%%

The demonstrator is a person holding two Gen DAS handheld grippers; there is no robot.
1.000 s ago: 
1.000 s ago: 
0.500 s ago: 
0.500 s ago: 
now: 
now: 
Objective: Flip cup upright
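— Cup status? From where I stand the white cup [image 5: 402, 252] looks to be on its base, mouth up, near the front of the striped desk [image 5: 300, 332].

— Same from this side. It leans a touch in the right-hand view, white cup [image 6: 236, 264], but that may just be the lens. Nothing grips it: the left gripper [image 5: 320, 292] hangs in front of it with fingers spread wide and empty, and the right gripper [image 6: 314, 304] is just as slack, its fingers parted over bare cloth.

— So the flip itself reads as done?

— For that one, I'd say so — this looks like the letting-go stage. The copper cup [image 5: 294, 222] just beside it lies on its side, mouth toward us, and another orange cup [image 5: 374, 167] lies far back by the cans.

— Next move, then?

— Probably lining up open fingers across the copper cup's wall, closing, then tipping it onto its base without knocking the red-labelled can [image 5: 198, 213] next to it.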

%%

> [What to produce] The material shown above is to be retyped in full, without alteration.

> [Output below]
The demonstrator is a person holding two Gen DAS handheld grippers; there is no robot.
1.000 s ago: 
1.000 s ago: 
0.500 s ago: 
0.500 s ago: 
now: 
now: 
Objective: Flip cup upright
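— Cup status? From where I stand the white cup [image 5: 402, 252] looks to be on its base, mouth up, near the front of the striped desk [image 5: 300, 332].

— Same from this side. It leans a touch in the right-hand view, white cup [image 6: 236, 264], but that may just be the lens. Nothing grips it: the left gripper [image 5: 320, 292] hangs in front of it with fingers spread wide and empty, and the right gripper [image 6: 314, 304] is just as slack, its fingers parted over bare cloth.

— So the flip itself reads as done?

— For that one, I'd say so — this looks like the letting-go stage. The copper cup [image 5: 294, 222] just beside it lies on its side, mouth toward us, and another orange cup [image 5: 374, 167] lies far back by the cans.

— Next move, then?

— Probably lining up open fingers across the copper cup's wall, closing, then tipping it onto its base without knocking the red-labelled can [image 5: 198, 213] next to it.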

Work on the exercise is now finished.